Polina Bayvel in lab

Polina Bayvel. [Image: UCL Department of Electronic and Electrical Engineering]

Twenty-five years ago, the Optical Networks Group (ONG)—a path-breaking research effort at University College London (UCL) under the leadership of OSA Fellow and 2020 Board member Polina Bayvel—first opened its doors. In the ensuing two and one-half decades, the group has taken on a wide swath of problems in optical communications, ranging from foundational work in wavelength-division multiplexing (WDM) to the ultimate capacity of nonlinear fiber channels and the current drive for “intelligent” networks and transceivers.

An anniversary workshop last week struck some of the keynotes that will guide the lab’s research in its next 25 years—and suggested, according to Bayvel, that there remains “a lot more to do.” OPN caught up with Bayvel after the workshop to learn more about ONG, its history and its future.

Industry-academic nexus

Bayvel first conceived the idea of ONG while she was working in industry in the early 1990s, at Standard Telecommunications Laboratories (STL). Acquired in 1991 by Northern Telecom and subsequently folded into its Bell-Northern Research (BNR) arm, STL was the storied lab at which Charles Kao and others had done work on low-loss glass that contributed to the development of optical-fiber communications (and that earned half of the 2009 Nobel Prize in Physics for Kao).

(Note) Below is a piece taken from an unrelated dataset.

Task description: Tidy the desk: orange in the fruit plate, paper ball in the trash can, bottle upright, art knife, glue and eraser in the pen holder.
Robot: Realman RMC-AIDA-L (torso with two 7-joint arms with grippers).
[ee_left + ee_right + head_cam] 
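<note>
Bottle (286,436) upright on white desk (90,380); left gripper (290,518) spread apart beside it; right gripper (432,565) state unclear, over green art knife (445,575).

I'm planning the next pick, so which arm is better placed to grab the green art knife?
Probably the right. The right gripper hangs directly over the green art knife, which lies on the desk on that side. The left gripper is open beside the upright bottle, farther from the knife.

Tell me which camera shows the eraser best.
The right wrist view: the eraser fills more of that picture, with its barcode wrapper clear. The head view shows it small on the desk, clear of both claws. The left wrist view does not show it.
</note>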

Bayvel wanted to bring in-depth analysis to the work she had seen in industry labs, in an academic setting, to address fundamental questions. “Having worked in the optical network and optical communications area,” she says, “I saw that often the push from industry doesn’t allow fundamental research areas to be explored rigorously.” Yet academic environments often lacked industry-scale infrastructure for real-world testing of ideas incubated in the lab.

To bring the two together, Bayvel applied for, and won, a Royal Society University Research Fellowship, which provides five years of funding for early-career postdoctoral researchers free of teaching or administrative responsibilities. Recently, she recalls, in advance of the 25th anniversary celebrations for ONG, she “dug out my original research proposal” to see what she actually had planned to do under the fellowship.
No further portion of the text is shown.